#### ASSIGNMENT
Write out, word for word, every line in the data below from the one containing "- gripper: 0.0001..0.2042" to the one containing "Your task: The", both of them included.

========

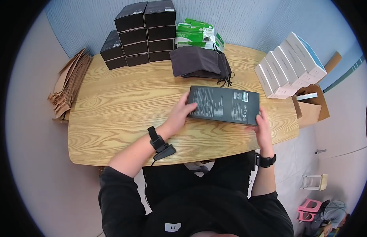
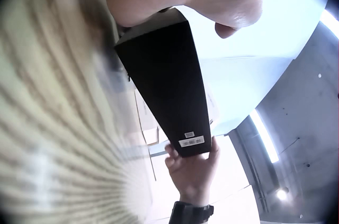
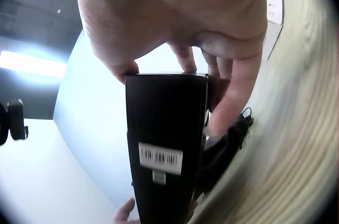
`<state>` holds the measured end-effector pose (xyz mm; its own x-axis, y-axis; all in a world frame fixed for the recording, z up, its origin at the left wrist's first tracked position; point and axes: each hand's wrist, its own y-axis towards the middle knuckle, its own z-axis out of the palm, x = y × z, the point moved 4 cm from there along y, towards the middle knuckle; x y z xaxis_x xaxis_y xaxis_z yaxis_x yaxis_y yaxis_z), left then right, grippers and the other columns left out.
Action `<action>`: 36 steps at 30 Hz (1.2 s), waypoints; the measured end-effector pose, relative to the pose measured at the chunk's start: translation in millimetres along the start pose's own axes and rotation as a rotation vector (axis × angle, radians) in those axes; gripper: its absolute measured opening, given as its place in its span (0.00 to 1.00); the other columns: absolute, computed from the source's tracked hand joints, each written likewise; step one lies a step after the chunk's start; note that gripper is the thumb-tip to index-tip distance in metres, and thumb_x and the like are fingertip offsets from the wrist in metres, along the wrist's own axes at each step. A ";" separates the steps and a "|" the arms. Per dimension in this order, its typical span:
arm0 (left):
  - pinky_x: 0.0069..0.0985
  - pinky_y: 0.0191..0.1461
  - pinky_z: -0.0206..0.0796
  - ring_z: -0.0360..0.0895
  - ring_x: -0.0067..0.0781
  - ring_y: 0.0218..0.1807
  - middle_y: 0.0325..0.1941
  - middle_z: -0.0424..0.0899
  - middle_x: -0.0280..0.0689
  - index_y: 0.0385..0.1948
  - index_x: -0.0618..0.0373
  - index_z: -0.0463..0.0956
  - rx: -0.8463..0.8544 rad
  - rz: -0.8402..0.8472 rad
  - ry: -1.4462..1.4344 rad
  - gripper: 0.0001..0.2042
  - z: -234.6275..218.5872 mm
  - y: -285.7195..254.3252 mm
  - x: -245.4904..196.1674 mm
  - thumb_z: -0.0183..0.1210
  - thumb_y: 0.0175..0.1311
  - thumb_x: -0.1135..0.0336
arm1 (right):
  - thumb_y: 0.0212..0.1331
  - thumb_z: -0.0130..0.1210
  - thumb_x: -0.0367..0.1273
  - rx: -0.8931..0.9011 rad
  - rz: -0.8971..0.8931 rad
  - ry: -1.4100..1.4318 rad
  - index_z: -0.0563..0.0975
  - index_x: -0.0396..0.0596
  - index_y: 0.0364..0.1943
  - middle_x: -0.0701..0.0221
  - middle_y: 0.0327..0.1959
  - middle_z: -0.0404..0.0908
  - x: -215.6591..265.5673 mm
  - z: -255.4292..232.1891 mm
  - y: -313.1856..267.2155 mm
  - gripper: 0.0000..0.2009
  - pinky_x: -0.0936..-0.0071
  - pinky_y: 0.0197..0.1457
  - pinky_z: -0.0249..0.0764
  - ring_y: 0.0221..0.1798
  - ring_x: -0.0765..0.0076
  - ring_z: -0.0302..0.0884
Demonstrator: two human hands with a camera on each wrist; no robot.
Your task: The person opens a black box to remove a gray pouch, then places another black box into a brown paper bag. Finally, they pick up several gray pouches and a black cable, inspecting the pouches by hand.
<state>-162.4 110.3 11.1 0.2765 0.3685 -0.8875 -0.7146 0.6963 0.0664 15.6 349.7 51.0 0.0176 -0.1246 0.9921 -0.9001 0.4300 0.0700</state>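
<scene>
A flat dark grey box (image 1: 223, 106) with printed text and small labels on its upper face is held between both hands, over the front half of the table. My left hand (image 1: 180, 115) grips its left end, thumb on the printed face. At the opposite end my right hand (image 1: 263, 129) grips the box, fingers and thumb around the edges. The right wrist view shows a narrow black side of the box (image 3: 165, 123) with a barcode sticker (image 3: 160, 158). Seen from the left wrist, that side also carries a white label (image 2: 192, 142) near the right hand.
Stacked black boxes (image 1: 159, 33) stand at the back left. Dark cloth pouches (image 1: 199, 62) lie before green-and-white packets (image 1: 191, 37). White boxes (image 1: 288, 65) lean in a row at right, above an open carton (image 1: 320, 104). Folded brown paper bags (image 1: 72, 79) sit along the left edge.
</scene>
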 end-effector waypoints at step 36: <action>0.34 0.52 0.71 0.72 0.35 0.55 0.60 0.67 0.45 0.68 0.53 0.39 -0.127 -0.062 0.024 0.35 -28.2 -77.3 -81.1 0.47 0.67 0.49 | 0.56 0.56 0.30 0.470 0.184 0.609 0.46 0.47 0.67 0.58 0.56 0.66 -2.7 131.1 -6.2 0.38 0.67 0.47 0.77 0.45 0.63 0.76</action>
<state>-147.7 9.2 65.0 0.3086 0.3110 -0.8989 -0.7727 0.6331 -0.0463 -35.9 230.1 34.2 -0.0360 0.4817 0.8756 -0.9989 -0.0431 -0.0173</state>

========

#### RESULT BELOW
  - gripper: 0.0001..0.2042
  - z: -234.6275..218.5872 mm
  - y: -285.7195..254.3252 mm
  - x: -245.4904..196.1674 mm
  - thumb_z: -0.0183..0.1210
  - thumb_y: 0.0175..0.1311
  - thumb_x: -0.1135..0.0336
arm1 (right):
  - thumb_y: 0.0212..0.1331
  - thumb_z: -0.0130..0.1210
  - thumb_x: -0.0367..0.1273
  - rx: -0.8931..0.9011 rad
  - rz: -0.8971..0.8931 rad
  - ry: -1.4100..1.4318 rad
  - index_z: -0.0563..0.0975
  - index_x: -0.0396..0.0596
  - index_y: 0.0364..0.1943
  - middle_x: -0.0701..0.0221
  - middle_y: 0.0327..0.1959
  - middle_z: -0.0404..0.0908
  - x: -215.6591..265.5673 mm
  - z: -255.4292..232.1891 mm
  - y: -313.1856..267.2155 mm
  - gripper: 0.0000..0.2009
  - pinky_x: -0.0936..-0.0071
  - pinky_y: 0.0197..0.1457
  - pinky_z: -0.0249..0.0764
  - ring_y: 0.0221..0.1798
  - ring_x: -0.0765..0.0076
  - ring_z: -0.0302..0.0884
Demonstrator: two human hands with a camera on each wrist; no robot.
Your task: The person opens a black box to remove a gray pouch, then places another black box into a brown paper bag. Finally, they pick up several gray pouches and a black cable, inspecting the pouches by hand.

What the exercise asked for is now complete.